Incorporation disadvantages
There are additional costs associated with incorporation. There are fees associated with incorporation. A lawyer is often hired to help with legal paperwork and ensure a smooth process, adding expense to the process. Due to incorporated businesses’ more stringent requirements, maintaining proper financial and management records takes more time. An attorney and accountant may be necessary to comply with federal and state regulations and tax laws.
Business owners vs. entrepreneurs
Following a review of Data from the Current Population Survey dating back between 1995 and 2012 and the National Longitudinal Survey of Youth, which surveyed more than 12,000 people annually between 1979 and 1994, the researchers discovered several differences between incorporated and unincorporated business owners.
According to the study, incorporated entrepreneurs:
- Had a higher sense of self-worth.
- Had a stronger sense of personal responsibility.
- Had jobs that primarily depended on intellect.
- More likely to have come from well-educated, high-earning families than salaried workers.
Additionally, entrepreneurs made high scores on aptitude tests before launching their ventures and engaged in illegal and risky activities such as cutting classes, vandalism, shoplifting, assault, and the use of alcohol and marijuana. According to the study’s authors, a particular blend of traits determines whether people will become entrepreneurs and whether they will succeed as entrepreneurs. In my experience, the high-ability person tends to ‘break the rules in their youth that is most likely to succeed as an entrepreneur.”
Those with unincorporated businesses are more likely to be involved in tasks requiring more skill and have previously worked in similar positions. Additionally, the researchers found that incorporated entrepreneurs tend to have more employees, whereas unincorporated business owners have fewer or no employees.
Furthermore, there are differences in the financial earnings of each group of business owners. A study showed that incorporated business owners had a median annual earnings increase of $6,600 when they became entrepreneurs compared to their previous salaries. The average increase for unincorporated business owners was $716 per year.
What are the four types of business owners?
There are four main types of business owners: sole proprietors, partnerships, corporations, and limited liability companies (LLCs).
Sole proprietors are individuals who own and operate their own business, without partners. They are personally responsible for all debts and obligations of the business.
Partnerships are formed when two or more people go into business together, with each partner sharing profits, losses, and management responsibilities.
Corporations are separate legal entities from their owners, and are owned by shareholders.
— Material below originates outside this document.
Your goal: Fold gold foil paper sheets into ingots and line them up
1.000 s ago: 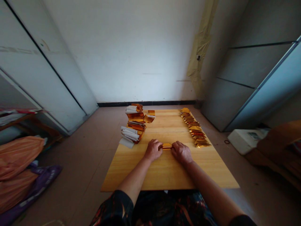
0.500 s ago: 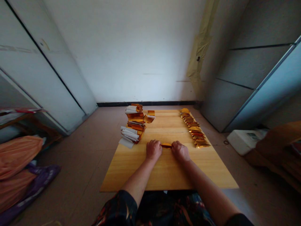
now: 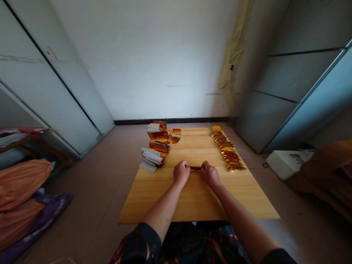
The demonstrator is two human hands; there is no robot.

The management of a corporation is handled by a board of directors and a CEO, and shareholders have limited liability for the company’s debts.
LLCs combine the liability protection of a corporation with the tax flexibility of a partnership or sole proprietorship. Owners, known as members, have limited liability for the company’s debts and can participate in management decisions.
Conclusion
Throughout this article, we explain the difference between business owners and entrepreneurs and what each may do in their careers. Entrepreneurs and business owners are both professionals who run businesses.
However, there are some key differences between the two terms. If you’re interested in owning a business or starting a company, learning the differences between entrepreneurs can help you determine which position may be correct.